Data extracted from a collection

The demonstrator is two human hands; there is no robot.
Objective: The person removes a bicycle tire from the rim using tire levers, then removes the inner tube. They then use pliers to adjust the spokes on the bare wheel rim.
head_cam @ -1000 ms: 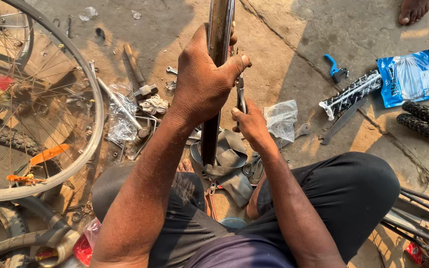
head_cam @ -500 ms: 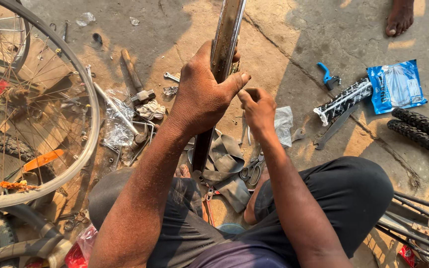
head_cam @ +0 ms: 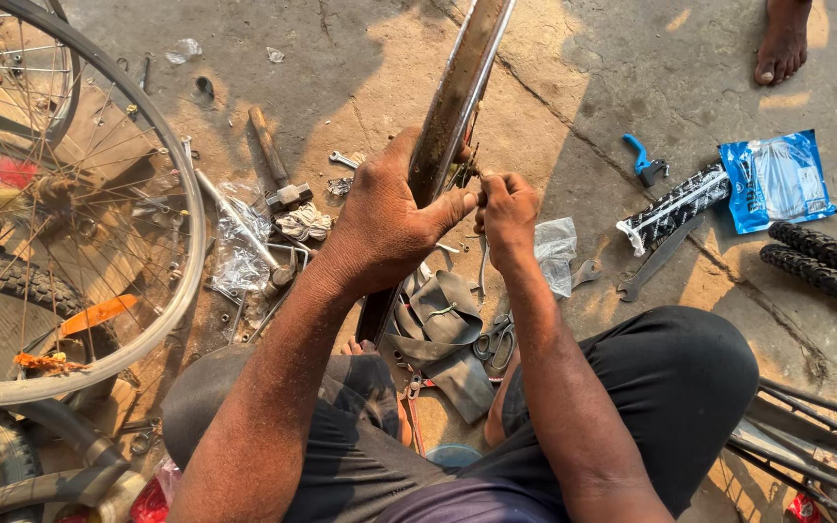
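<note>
A view straight down over a seated person's lap is given, with a concrete floor [head_cam: 632, 58] strewn with bicycle parts. A shiny metal wheel rim [head_cam: 457, 87] is held upright on edge between the knees, apparently so that it stays steady while its inner side is worked on. The left hand [head_cam: 389, 218] is wrapped around the rim, fingers [head_cam: 394, 160] curled closed over its far side and the thumb pressed across the near side. Just beside that thumb, the right hand [head_cam: 508, 208] is pinched shut on a small part at the rim's inner edge; what that part is cannot be told. Below the fingers, by the rim's foot, dark rubber strips [head_cam: 443, 339] and scissors [head_cam: 498, 341] are laid. Beyond the left fingers, a hammer [head_cam: 273, 165] is seen, and farther out a spoked wheel [head_cam: 60, 223]. Well apart from the right fingers, a blue packet [head_cam: 777, 179] and a flat wrench [head_cam: 656, 261] are placed.
</note>
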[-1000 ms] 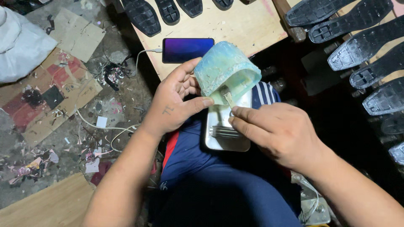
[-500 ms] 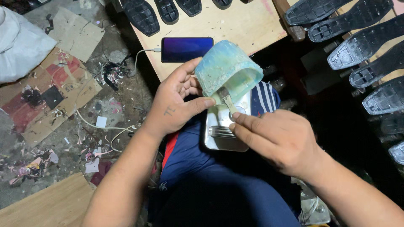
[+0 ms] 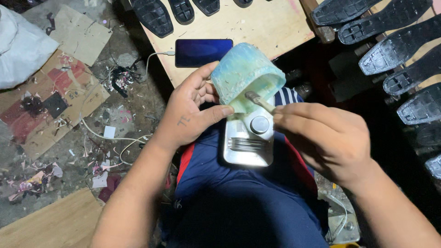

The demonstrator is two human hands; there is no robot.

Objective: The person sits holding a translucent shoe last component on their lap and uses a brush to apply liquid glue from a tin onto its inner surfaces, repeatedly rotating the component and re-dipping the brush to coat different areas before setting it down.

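While its fingers pinch a thin brush handle (image 3: 259, 102), the right hand (image 3: 324, 138) pokes the tip into the tilted blue-green cup (image 3: 245, 73). The left hand (image 3: 193, 112) clasps that cup, thumb pressed on its rim, fingers curled behind. Both hover over a metal tin (image 3: 248, 142) on the person's lap. A dark phone (image 3: 203, 52) lies at the wooden board's (image 3: 280, 27) near edge, black soles (image 3: 154, 16) along its far edge.
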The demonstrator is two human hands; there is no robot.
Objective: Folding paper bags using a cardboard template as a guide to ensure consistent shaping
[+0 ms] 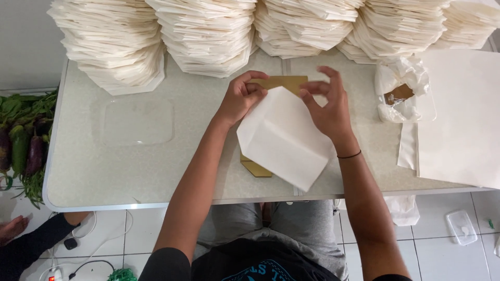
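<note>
At the middle of the bench [130, 171], a sheet of white paper [284, 138] lies partly folded over a flat tan template [281, 83], whose top edge shows above the paper and whose lower corner [256, 168] shows below it. Left hand [242, 96]: fingers curled, pressing down on the paper's upper left edge, touching both paper and template top. Right hand [325, 104]: palm resting on the paper's upper right corner, fingers half open and lifted, thumb and forefinger pinched near the fold; whether they actually grip the paper cannot be told. A thin dark band [349, 155] sits on the right wrist.

Along the far edge of the bench, tall stacks of folded white paper [208, 36] stand side by side. Left of the hands, a clear plastic lid [136, 122] lies flat. Right of the hands, a clear container with crumpled white plastic and a brown piece inside [401, 96]; beside it, a pile of unfolded white sheets [461, 119].

On the floor to the left, eggplants and green vegetables [23, 140]. At lower left, another person's hand and dark sleeve [21, 242], near white cables [99, 244]. On the floor to the right, a small clear plastic box [461, 226].
</note>
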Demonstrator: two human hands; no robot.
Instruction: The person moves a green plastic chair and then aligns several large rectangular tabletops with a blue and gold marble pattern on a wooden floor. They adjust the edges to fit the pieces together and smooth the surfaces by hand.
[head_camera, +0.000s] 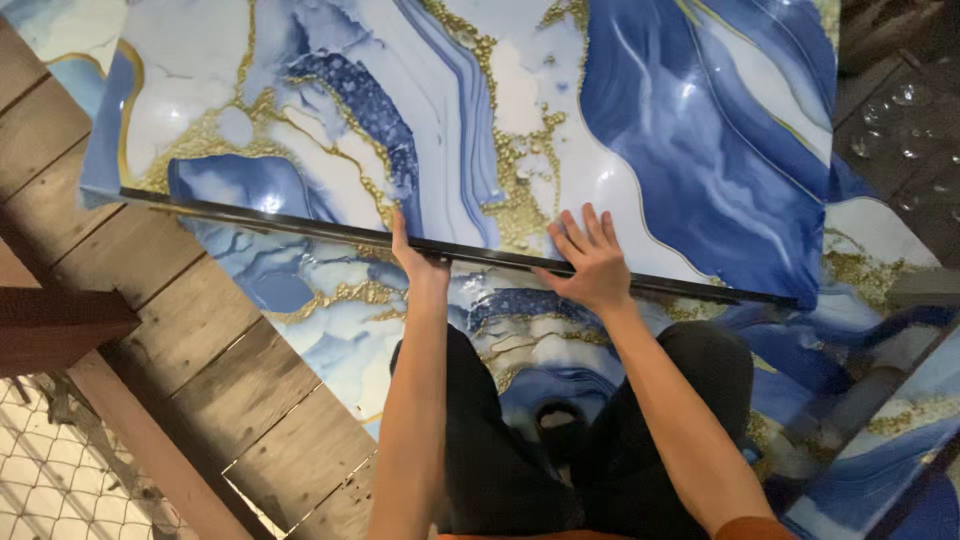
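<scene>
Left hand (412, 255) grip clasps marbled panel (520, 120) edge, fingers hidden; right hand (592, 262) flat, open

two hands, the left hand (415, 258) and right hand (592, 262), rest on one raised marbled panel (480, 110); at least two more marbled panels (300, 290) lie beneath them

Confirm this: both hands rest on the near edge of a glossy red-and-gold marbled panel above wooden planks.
Not quite. In the head view the panel is blue, white and gold, not red. The left hand and right hand do rest on its near edge, above the wooden planks.
</scene>
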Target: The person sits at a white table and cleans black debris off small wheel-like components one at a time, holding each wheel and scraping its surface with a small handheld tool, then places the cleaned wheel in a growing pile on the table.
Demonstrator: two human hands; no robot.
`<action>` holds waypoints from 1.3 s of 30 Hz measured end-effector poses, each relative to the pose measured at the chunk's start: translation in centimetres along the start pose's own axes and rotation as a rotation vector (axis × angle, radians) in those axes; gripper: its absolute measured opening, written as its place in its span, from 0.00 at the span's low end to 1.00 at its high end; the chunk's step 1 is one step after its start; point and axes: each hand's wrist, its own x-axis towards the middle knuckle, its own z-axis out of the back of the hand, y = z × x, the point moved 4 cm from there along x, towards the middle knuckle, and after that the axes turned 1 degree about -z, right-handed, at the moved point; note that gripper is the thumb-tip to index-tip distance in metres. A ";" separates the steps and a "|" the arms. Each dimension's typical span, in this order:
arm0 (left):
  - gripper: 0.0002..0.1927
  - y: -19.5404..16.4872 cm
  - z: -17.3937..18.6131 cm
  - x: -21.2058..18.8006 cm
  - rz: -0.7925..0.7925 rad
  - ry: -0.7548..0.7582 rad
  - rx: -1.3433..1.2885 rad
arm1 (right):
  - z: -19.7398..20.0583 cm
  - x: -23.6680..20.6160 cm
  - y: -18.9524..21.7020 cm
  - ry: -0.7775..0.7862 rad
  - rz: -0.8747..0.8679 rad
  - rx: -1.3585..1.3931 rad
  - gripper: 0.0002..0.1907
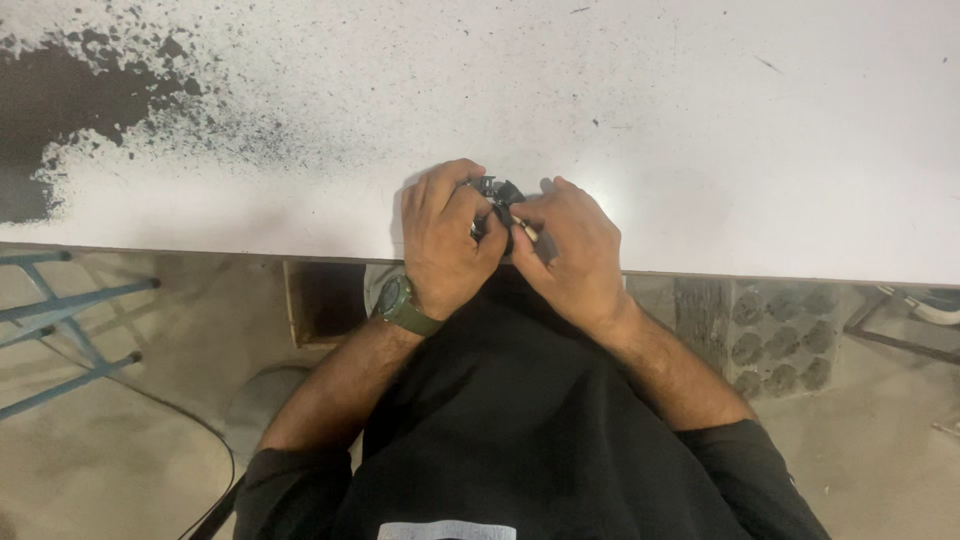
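Observation:
Both my hands meet at the near edge of a white table [700, 130]. My left hand [443, 240], with a green watch [400, 304] on its wrist, curls around a small dark round part [499, 192] from the left. My right hand [572, 245] closes on the same part from the right, fingertips pinched against it. Most of the part is hidden by my fingers, so only its dark top and a bit of metal show. A short light-coloured piece [528, 234] pokes out between my fingers.
Black powder or paint [70, 100] stains the table's far left, with specks spreading right. Below the table edge lie a concrete floor, a blue metal frame [60, 310] at left, a dark box opening [325, 300] and a grey block with round holes [770, 335] at right.

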 end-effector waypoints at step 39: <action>0.05 -1.2 3.1 1.8 -0.020 0.207 -0.056 | -1.1 -2.2 -1.1 -0.046 0.082 0.039 0.14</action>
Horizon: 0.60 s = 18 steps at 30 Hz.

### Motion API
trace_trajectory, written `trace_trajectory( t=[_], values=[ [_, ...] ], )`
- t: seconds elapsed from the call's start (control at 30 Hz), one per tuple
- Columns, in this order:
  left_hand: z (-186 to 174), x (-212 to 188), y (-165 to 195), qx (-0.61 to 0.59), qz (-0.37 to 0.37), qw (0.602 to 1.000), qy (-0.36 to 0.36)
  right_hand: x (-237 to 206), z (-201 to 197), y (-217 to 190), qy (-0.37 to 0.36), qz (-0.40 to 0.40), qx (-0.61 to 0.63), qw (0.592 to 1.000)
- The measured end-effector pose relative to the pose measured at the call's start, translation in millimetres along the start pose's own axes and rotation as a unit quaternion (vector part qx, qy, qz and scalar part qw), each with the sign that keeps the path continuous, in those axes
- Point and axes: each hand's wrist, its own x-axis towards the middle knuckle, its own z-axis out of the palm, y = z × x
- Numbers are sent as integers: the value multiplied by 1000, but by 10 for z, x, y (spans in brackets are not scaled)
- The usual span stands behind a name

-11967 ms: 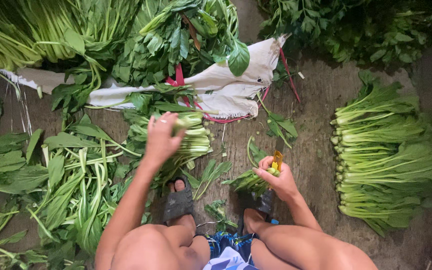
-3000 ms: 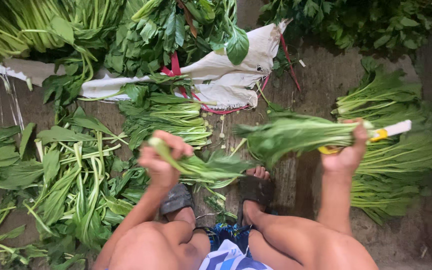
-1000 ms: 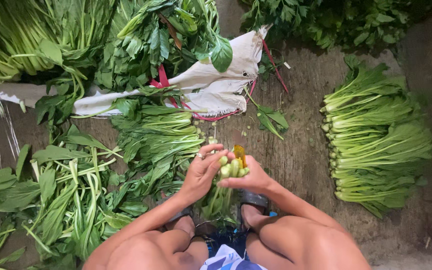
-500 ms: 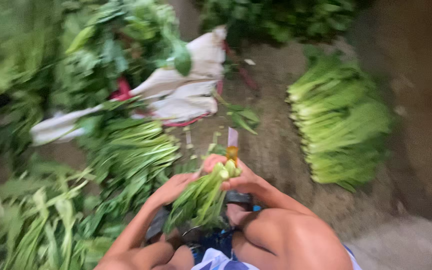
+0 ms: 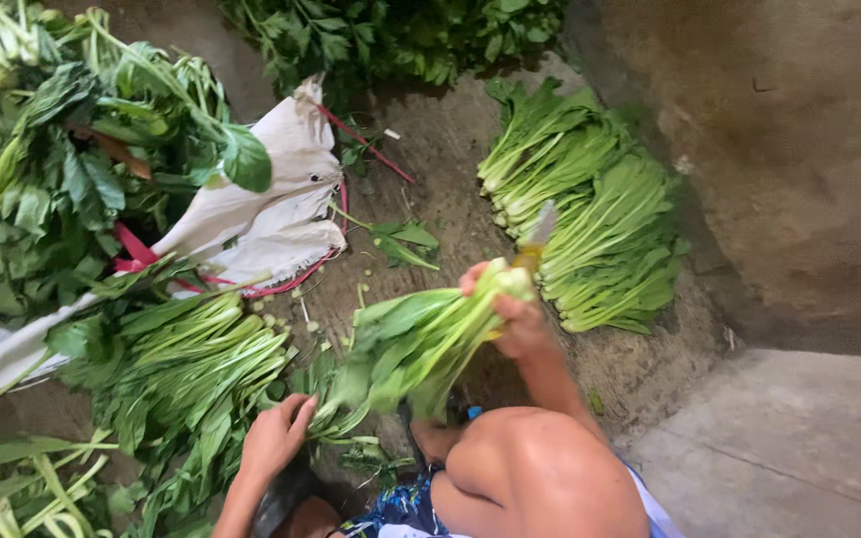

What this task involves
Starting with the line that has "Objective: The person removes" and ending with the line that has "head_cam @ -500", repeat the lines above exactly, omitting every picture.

Solution to this task
Objective: The person removes a bicycle tire from the rim using tire levers, then removes the inner tube. They then use pliers to adjust the spokes on the bare wheel rim.
head_cam @ -1000 ms: 
head_cam @ -500 ms: 

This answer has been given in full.